New UZ Gent cleanroom to boost clinical studies in Flanders
Ahead of the curve
Starting from 2026, every hospital pharmacy in Flanders must comply with the strict PIC/S standard for pharmaceutical preparations. But UZ Gent isn’t waiting until that deadline. In taking the initiative, the university hospital’s pharmacy will start using brand-new and innovative cleanroom facilities in 2023.
By complying with the new uniform quality standard sooner than required, we ensure progress for patient safety.
Cutting-edge facilities
The to-be-built space at the hospital pharmacy will include several facilities. For starters, it will feature a cleanroom for the sterile and non-sterile preparation of drugs for use in healthcare and clinical trials. Pharmacy employees will use isolation techniques as much as possible to avoid coming into contact with the raw materials during the preparation of medicines. Other hospitals that do not want to invest in building an in-house cleanroom will be able to form partnerships to use the UZ Gent infrastructure.
In addition, there will be a cleanroom for the production of non-sterile medicines for clinical studies requiring a Good Manufacturing Practice (GMP) license. In fact, the UZ Gent Pharmacy is currently the only hospital pharmacy in Belgium to have such a license, producing medicines for clinical studies that take place inside and outside the hospital as well as for various other hospitals in Europe.
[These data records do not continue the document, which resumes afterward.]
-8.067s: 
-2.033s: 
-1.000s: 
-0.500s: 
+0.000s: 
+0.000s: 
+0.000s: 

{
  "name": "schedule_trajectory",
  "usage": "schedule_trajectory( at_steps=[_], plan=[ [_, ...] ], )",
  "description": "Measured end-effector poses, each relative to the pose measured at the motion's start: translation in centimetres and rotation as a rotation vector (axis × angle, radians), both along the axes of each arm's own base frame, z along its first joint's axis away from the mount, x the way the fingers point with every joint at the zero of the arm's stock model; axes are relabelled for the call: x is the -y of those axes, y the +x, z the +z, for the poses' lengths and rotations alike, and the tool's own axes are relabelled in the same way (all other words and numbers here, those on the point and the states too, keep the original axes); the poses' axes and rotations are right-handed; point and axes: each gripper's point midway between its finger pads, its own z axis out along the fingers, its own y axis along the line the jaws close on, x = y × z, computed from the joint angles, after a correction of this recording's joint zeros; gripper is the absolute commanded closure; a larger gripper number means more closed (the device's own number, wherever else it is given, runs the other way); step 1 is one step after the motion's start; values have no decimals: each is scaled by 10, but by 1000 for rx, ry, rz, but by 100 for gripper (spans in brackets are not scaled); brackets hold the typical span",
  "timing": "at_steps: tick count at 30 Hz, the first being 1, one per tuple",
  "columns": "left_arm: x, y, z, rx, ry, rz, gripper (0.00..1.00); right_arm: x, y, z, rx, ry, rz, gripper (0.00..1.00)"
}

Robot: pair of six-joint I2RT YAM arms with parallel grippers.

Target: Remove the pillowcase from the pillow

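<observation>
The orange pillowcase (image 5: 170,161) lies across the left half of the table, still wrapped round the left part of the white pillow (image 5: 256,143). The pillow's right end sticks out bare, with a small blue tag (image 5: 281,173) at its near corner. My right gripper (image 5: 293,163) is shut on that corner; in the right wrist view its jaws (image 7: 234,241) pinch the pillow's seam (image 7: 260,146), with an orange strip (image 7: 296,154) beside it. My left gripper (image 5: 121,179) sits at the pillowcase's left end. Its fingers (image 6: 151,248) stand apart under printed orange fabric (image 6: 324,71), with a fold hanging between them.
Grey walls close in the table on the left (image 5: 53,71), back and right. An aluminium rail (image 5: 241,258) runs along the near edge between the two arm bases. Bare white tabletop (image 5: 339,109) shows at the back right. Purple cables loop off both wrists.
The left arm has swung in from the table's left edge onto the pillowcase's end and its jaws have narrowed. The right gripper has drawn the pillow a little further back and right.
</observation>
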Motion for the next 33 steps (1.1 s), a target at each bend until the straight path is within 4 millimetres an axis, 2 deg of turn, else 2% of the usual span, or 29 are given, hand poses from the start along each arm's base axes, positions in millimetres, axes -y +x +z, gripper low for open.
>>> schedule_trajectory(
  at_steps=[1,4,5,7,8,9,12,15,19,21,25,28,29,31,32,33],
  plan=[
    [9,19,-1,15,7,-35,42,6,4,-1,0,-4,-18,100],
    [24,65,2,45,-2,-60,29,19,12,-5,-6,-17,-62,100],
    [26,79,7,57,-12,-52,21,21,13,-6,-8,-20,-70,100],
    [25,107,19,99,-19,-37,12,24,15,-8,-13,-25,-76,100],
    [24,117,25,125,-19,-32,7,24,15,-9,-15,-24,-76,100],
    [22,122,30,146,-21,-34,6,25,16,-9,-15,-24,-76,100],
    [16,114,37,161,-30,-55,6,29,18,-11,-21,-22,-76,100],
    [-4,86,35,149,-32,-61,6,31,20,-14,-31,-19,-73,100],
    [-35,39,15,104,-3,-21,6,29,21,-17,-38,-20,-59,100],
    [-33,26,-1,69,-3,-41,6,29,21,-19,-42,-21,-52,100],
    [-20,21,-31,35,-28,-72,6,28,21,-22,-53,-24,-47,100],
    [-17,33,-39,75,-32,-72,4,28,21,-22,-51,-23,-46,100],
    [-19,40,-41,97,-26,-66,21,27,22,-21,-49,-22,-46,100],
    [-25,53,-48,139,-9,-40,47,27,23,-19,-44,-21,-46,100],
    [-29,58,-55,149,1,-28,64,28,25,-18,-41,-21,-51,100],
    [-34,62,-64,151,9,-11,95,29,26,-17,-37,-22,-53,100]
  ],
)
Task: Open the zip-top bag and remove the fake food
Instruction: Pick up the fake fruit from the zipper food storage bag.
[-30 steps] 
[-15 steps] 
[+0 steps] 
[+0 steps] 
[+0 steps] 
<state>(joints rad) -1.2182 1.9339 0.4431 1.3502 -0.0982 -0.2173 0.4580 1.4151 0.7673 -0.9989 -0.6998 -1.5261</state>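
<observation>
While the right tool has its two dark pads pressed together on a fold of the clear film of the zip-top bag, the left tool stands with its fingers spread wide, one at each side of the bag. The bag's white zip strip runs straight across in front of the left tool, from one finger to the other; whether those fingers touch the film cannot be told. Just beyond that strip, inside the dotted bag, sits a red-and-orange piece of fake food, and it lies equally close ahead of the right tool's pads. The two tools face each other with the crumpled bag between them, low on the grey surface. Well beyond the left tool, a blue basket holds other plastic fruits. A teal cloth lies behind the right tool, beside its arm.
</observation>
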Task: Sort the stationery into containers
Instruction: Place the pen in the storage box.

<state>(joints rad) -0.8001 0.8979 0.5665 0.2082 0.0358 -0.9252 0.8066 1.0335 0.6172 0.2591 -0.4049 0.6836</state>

Innovative therapies on the horizon
The combination of these facilities on the UZ Gent campus, close to where the research happens, makes the hospital pharmacy a preferred partner for researchers and pharmaceutical organizations. The new cleanroom infrastructure will undoubtedly contribute to groundbreaking research into innovative therapies thanks to its broad offering of end-to-end, GMP and GDP services as well as hospital exemption services, small-batch medicine production and last-minute services.
As such, the project will add another asset to Flanders’ life sciences & health ecosystem, which already has one of the fastest procedures for clinical trials in the world.